Loew had said on Friday he might not be fit enough to play lots of matches in a row, especially after the midfielder almost collapsed near the end of extra time in the 2-1 win against Algeria on Monday and had to be replaced.
“I’m feeling really good,” he said. “I feel like I can now play at the highest possible level. I’m fit and ready to play more than 90 minutes if we have to – although I hope we’ll be able to win the match in 90 minutes.”
Schweinsteiger said his team were even stronger than the Germany side that finished third at the 2010 World Cup in South Africa after losing to Spain in the semi-final.
“We’re a step further now,” he said. “Not only is the Nationalmannschaft a step further but every player has developed further with their clubs. The number of really good players on the team is greater now than before. That’s why we’re better.”
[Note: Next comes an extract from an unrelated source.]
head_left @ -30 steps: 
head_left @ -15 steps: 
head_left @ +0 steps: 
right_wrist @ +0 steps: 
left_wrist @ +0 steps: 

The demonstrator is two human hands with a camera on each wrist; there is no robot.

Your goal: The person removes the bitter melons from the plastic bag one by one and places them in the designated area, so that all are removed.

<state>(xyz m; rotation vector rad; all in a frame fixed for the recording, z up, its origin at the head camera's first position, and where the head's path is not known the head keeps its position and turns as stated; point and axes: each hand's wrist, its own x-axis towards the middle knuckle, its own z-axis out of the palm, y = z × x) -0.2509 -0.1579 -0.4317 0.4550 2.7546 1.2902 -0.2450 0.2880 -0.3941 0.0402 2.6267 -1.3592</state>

A beaming Schweinsteiger also explained to reporters why he had avoided them until Sunday, which triggered speculation he was unhappy about being on the bench in the first two matches.
“I was just concentrating on getting fit and healthy again,” he said. “I’m not a big fan of talking and beating around the bush. I’d rather talk about the pressing issues internally with the team.
“There was no malice,” he said, referring to his avoiding the media. “At the start of the tournament I just wanted to focus a bit more on my fitness and getting over injury.”